MR. PRESIDENT AND GENTLEMEN OF THE GRADUATING CLASS,-I hope that, in presenting myself before you without the usual preparation of a written address, I may not be thought to have undervalued the services of this day, or the compliment of being invited to take part in them. I assure you that I have not underestimated either. An occasion like this-the farewell festival of the departing-touches the sensibilities of all thoughtful minds. I should be sorry if it failed to reach mine. If eloquence or fine learning were at my command, I should esteem few occasions for their employment more appropriate or more attractive than this. But it is to you, gentlemen of the graduating class, that I came to speak, not to the audience by which you are surrounded, or the distinguished guests who grace your festival with their presence. And while I can bring you no flowersnot even the humble flowers of the mountains-to add to the garlands of the hour, perhaps I can offer you something more useful and more durable than flowers -the suggestions of experience.

Your feet are on the threshold of the profession in which I have spent all the active days of my life—one of the noblest of the secular professions, in its best

estate; one that has been well characterized as being "as honorable as justice, as ancient as the forms of law"; a profession in which you are probably destined to achieve whatever of success in this world of any sort you attain; one that is infinite in its gradations, covering the whole world-wide distance between the jurist and the pettifogger. And it is the question, to you, not of the hour only, but of the lifetime, which way are you going when you leave the institution, by the instruction of which you have apparently so well profited? By what star, in a sky which is so full of stars, do you propose to steer, in that long and unreturning voyage on which, from zone to zone, and from shore to shore, you will have to direct your own course across a pathless sea? I desire, therefore, in the plainest and simplest way, without rhetoric or ornament, to ask your attention to a consideration, of necessity hasty, of some of the conditions of success in the profession of the law.

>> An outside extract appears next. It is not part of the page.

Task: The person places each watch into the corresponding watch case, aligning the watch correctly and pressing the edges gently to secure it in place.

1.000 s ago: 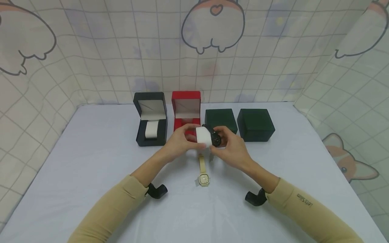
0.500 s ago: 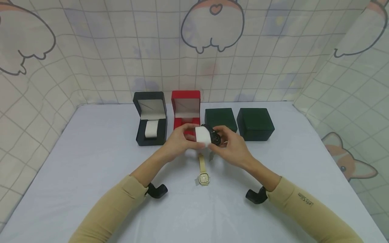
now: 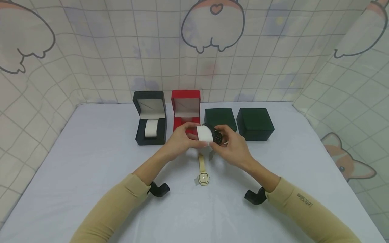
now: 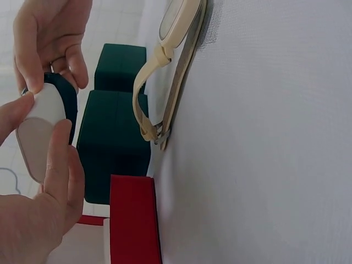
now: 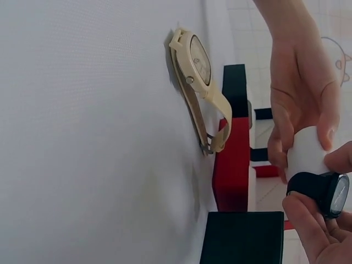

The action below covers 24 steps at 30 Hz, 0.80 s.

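Observation:
My left hand (image 3: 181,141) grips a white watch cushion (image 3: 204,134) by one end, thumb on the near side and fingers on the far side. On the cushion's right end sits a black watch (image 3: 217,137), its dark strap (image 5: 308,186) wrapped round the cushion. With my right hand (image 3: 233,146) I pinch the watch and the cushion's right end. Both hands are above the table, in front of the red box (image 3: 186,94). Below them a cream watch (image 3: 203,178) lies on the white cloth, strap pointing away; its buckled strap shows in the left wrist view.
An open black watch box (image 3: 140,135) with a white cushion (image 3: 151,128) inside stands at the back left, beside the open red box. Two closed green boxes (image 3: 220,118) stand to the right, one partly behind my right hand. A tiled, cartoon-printed backdrop (image 3: 121,67) rises behind the table.
Both hands keep their hold on the cushion and watch, which have shifted only very slightly. My left forearm has edged a little to the right. The boxes and the cream watch stay in place.

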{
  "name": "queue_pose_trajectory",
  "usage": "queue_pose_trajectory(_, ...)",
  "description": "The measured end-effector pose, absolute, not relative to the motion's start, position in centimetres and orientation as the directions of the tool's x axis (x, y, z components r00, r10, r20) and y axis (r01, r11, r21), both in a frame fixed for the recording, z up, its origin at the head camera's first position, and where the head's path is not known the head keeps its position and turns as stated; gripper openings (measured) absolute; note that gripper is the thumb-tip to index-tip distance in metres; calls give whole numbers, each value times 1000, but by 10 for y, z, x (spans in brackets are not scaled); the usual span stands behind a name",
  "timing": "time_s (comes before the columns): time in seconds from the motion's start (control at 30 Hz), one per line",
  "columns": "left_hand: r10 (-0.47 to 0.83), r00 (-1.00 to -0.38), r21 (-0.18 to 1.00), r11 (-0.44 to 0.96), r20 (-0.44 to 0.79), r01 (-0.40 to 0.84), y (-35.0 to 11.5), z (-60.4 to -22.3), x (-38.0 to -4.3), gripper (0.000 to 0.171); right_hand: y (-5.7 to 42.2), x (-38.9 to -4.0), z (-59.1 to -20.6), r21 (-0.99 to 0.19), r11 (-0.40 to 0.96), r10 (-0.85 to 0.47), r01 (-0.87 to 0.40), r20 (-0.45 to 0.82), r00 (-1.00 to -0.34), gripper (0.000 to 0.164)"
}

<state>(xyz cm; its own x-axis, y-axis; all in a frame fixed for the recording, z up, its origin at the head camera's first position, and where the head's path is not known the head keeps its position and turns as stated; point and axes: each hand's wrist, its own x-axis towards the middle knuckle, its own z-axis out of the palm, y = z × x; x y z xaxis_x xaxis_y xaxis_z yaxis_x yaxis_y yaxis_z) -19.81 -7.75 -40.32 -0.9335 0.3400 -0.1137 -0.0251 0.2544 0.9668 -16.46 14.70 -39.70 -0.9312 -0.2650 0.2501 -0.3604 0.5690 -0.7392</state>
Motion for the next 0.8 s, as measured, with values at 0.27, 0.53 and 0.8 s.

I had thought, when I came here, of saying a word or two at the outset upon what may be called "adaptations of the profession." It is by no means necessarily a disparagement to any man to say that he has not in him the making of a great lawyer. He may be equally great, or much greater, in some other capacity. Professional adaptation is rather peculiar than great. But after what I have learned from my friends in charge of this school, and certainly after what I have heard in the admirable essay that has been read to us, in part, if that is to be taken as any fair specimen of your attainments, I may omit that branch of the subject. I am sure that on that point the "court will be with me" without argument, and that there is no gentle

man before me who is about to commit the mistake of adventuring himself upon a route for which divine Providence has not provided him with a ticket.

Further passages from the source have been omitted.